**Work order:**
Write out the entries below exactly. End with the line that contains "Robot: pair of".

**Source information:**
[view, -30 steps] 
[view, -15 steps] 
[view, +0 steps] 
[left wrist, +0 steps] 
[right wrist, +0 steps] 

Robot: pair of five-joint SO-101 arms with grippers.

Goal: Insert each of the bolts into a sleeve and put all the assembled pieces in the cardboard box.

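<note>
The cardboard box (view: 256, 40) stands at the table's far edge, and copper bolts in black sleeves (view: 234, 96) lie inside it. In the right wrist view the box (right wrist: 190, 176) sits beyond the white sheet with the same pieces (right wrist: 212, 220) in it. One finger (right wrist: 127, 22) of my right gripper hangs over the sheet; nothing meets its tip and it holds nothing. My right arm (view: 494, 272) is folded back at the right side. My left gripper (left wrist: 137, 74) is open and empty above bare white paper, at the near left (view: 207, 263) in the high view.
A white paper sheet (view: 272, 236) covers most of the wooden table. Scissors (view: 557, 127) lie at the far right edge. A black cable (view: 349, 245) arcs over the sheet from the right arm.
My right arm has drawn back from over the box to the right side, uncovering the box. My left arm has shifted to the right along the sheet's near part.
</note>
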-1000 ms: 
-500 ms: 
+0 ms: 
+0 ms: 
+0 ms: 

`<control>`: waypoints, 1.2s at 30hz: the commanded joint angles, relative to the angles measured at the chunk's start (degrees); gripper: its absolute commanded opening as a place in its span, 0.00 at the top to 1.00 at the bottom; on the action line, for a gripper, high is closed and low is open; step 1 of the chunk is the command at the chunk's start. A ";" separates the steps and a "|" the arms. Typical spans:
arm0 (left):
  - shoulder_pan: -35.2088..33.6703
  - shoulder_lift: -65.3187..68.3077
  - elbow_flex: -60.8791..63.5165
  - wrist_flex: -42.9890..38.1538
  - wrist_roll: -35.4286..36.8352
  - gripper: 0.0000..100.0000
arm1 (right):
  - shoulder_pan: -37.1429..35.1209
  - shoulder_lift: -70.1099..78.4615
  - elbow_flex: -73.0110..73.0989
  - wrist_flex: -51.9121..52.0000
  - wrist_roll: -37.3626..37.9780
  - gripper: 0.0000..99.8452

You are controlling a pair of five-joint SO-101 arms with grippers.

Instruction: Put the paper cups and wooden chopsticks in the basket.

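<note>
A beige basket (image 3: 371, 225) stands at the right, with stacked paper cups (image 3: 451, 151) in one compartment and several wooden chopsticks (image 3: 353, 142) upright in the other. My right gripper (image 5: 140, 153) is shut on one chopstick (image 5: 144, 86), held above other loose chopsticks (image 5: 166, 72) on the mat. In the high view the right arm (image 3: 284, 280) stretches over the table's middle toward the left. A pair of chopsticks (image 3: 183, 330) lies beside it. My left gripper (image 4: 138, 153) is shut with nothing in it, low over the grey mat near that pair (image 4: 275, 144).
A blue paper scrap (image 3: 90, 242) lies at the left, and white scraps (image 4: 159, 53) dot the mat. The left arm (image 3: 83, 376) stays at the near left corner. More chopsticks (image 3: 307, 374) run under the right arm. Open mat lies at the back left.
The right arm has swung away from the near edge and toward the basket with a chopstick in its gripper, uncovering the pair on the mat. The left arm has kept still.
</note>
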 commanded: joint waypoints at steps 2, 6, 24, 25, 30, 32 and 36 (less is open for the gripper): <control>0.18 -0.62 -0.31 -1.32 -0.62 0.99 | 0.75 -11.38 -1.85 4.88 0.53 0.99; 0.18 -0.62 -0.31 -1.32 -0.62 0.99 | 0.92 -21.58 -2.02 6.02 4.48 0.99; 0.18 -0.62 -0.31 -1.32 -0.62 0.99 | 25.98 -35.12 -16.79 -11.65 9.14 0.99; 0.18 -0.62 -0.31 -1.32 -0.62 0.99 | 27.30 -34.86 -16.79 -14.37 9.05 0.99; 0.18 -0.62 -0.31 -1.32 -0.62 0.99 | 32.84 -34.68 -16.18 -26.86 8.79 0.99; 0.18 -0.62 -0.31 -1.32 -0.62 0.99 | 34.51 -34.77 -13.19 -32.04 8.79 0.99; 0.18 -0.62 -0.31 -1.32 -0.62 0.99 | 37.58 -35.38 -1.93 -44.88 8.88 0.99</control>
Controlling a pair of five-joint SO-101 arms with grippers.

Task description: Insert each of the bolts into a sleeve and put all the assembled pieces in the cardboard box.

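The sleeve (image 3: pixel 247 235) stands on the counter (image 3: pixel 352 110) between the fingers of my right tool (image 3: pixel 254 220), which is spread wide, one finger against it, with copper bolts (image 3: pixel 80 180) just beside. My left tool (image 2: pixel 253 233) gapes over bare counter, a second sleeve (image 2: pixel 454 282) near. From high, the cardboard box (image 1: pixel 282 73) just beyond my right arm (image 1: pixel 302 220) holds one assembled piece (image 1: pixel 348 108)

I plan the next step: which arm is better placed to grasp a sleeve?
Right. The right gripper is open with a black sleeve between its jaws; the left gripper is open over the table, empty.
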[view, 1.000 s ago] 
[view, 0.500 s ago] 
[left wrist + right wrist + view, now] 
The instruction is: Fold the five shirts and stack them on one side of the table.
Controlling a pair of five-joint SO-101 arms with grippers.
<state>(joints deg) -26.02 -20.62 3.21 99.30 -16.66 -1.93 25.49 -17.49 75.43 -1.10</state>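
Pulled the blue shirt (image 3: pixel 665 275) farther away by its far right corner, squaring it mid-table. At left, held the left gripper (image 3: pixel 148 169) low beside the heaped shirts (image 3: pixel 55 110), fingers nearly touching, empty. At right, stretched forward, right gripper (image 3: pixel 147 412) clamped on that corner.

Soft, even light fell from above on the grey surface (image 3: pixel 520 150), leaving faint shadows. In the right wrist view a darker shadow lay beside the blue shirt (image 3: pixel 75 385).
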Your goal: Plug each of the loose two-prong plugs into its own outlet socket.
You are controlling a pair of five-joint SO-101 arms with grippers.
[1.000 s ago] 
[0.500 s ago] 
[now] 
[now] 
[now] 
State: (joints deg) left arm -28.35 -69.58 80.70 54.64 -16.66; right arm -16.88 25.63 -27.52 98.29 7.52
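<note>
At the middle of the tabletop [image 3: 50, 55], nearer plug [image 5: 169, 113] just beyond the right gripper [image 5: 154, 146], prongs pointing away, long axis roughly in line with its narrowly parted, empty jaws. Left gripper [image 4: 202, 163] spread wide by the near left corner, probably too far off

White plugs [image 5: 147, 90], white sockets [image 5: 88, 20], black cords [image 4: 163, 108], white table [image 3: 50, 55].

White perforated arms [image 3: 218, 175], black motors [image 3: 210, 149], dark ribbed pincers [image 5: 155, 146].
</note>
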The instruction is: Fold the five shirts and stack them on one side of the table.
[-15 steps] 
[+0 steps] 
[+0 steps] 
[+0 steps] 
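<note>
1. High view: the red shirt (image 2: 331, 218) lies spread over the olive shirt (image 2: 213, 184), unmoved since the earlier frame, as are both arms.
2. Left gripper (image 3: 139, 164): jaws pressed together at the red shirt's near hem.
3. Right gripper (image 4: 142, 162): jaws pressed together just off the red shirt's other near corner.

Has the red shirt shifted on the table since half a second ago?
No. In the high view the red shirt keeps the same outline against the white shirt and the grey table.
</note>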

**Response for this exercise:**
[view, -30 steps] 
[view, -15 steps] 
[view, +0 steps] 
[left wrist, +0 steps] 
[right wrist, +0 steps] 

Robot: pair of five-joint SO-101 arms with grippers.

This answer has been written out in full.